Nascida em 1968 em França, no seio de uma família portuguesa modesta, Maria Pinto cresceu entre duas culturas e um quotidiano estruturado pela disciplina e pelo trabalho. Durante anos exerceu como contabilista, num percurso profissional assente na precisão e na lógica. Mas a sua vida foi sendo atravessada por episódios que desafiaram qualquer explicação racional. Aos 9 meses sobreviveu a um incêndio. Aos 10 anos viveu a primeira experiência de morte iminente. E aos 25 anos um acidente grave voltou a colocá-la “às portas da morte”, deixando marcas físicas e emocionais que a acompanhariam durante décadas.

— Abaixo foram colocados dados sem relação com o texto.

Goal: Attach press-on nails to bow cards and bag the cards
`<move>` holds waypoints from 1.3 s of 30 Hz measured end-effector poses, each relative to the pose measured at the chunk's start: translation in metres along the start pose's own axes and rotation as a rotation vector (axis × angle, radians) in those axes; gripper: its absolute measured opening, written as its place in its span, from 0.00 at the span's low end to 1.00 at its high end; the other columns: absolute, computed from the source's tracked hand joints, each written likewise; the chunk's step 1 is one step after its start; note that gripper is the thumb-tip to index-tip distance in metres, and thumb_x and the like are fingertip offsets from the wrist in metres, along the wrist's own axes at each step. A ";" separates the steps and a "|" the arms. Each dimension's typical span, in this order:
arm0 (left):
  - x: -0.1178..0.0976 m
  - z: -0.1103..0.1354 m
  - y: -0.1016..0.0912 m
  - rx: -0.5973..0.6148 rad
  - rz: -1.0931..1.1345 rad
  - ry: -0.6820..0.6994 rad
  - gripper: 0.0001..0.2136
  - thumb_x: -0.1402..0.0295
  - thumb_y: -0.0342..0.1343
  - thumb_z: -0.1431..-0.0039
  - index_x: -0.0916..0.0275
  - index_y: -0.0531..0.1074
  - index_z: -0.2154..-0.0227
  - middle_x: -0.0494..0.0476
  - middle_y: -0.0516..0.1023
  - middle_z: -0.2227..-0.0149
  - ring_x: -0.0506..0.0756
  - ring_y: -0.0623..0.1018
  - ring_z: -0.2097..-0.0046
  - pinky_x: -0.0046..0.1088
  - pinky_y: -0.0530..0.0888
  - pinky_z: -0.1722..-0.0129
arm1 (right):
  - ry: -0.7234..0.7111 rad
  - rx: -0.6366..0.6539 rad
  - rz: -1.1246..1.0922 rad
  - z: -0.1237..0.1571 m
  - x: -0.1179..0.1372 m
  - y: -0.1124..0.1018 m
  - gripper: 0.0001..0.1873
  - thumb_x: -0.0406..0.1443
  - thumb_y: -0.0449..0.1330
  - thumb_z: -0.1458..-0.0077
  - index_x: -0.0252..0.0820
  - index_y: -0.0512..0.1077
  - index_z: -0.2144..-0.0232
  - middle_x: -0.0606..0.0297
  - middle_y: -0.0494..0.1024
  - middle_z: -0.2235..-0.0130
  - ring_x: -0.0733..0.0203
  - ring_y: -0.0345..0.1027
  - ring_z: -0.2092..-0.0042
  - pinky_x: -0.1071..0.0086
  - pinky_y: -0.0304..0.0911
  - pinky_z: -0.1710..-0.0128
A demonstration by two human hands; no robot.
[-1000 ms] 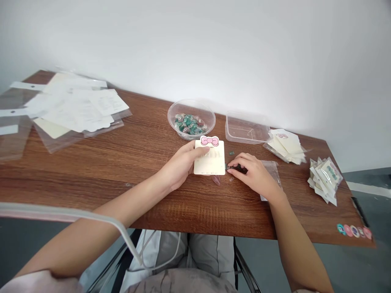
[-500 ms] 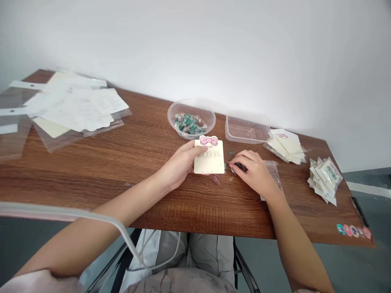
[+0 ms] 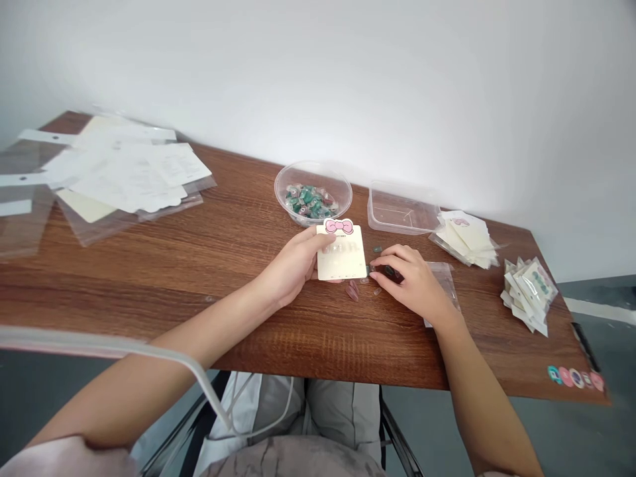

É no confronto com estas rupturas que Maria Pinto descreve o despertar de capacidades inesperadas – magnetismo, mediunidade, perceção intuitiva – que acabariam por transformar radicalmente a sua relação com o mundo. Já instalada em Cascais, onde vive atualmente, dedica-se ao cuidado energético e ao acompanhamento holístico, assumindo uma prática que, segundo diz, nasceu tanto das suas vivências pessoais como de um longo processo de reconstrução interior.
No livro, a autora relata igualmente o encontro com aquela que descreve como a sua “flamme jumelle”, uma ligação afetiva e espiritual que teria desencadeado uma mudança profunda na forma como compreende o amor, o sofrimento e o propósito de vida. O resultado é um testemunho que oscila entre sombra e luz, entre trauma e renascimento, e que procura oferecer ao leitor uma mensagem de esperança.
Para Maria Pinto, este percurso tem também uma dimensão identitária. “Exploradora da existência”, como se define, vê na sua história um eco das trajetórias de muitos lusodescendentes que tentam conciliar herança familiar, pertença cultural e realização pessoal. A publicação simultânea em francês e português é, para ela, um gesto simbólico dessa dupla raiz.
“Histoire simple d’une vie compliquée” apresenta-se como um relato íntimo, espiritual e profundamente humano, que procura iluminar o caminho de quem, como a autora, tenta encontrar sentido no meio do caos.